- [What you need to do]: Quote the listing in full, exactly as given, minus any pictures.

- [Data extract]:
____________

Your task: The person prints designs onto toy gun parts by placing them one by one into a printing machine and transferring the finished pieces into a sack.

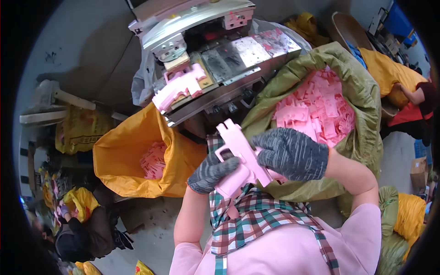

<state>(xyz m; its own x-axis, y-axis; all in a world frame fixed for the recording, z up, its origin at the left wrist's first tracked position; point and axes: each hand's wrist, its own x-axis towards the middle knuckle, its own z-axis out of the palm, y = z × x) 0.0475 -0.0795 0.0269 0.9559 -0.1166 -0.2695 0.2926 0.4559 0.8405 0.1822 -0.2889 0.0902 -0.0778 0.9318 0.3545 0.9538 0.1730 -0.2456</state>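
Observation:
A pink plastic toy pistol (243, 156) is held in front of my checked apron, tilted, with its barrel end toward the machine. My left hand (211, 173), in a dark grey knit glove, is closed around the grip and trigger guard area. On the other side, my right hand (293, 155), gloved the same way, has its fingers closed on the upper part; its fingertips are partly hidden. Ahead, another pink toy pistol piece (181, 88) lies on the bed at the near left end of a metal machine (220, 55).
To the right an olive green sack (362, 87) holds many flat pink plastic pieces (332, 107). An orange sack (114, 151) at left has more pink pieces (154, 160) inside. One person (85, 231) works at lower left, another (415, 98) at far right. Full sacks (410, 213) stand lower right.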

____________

- [The completed task]:
Your task: The person prints designs onto toy gun parts by placing them one by one into a printing machine and transferring the finished pieces into a sack.


<state>(xyz m; its own x-axis, y-axis; all in a world frame fixed for the recording, z up, its origin at the left wrist's first tracked position; point and axes: each hand's wrist, its own x-axis towards the middle knuckle, its own z-axis out of the palm, y = z × x) 0.0475 -0.0795 0.0269 0.9559 -0.1166 -0.2695 0.2926 0.4559 0.8405 0.1822 -0.2889 0.0902 -0.0778 0.9318 0.3545 0.9538 0.1730 -0.2456</state>
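Observation:
A pink plastic toy pistol (243, 156) is held in front of my checked apron, tilted, with its barrel end toward the machine. My left hand (211, 173), in a dark grey knit glove, is closed around the grip and trigger guard area. On the other side, my right hand (293, 155), gloved the same way, has its fingers closed on the upper part; its fingertips are partly hidden. Ahead, another pink toy pistol piece (181, 88) lies on the bed at the near left end of a metal machine (220, 55).
To the right an olive green sack (362, 87) holds many flat pink plastic pieces (332, 107). An orange sack (114, 151) at left has more pink pieces (154, 160) inside. One person (85, 231) works at lower left, another (415, 98) at far right. Full sacks (410, 213) stand lower right.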

The exercise requires no more work.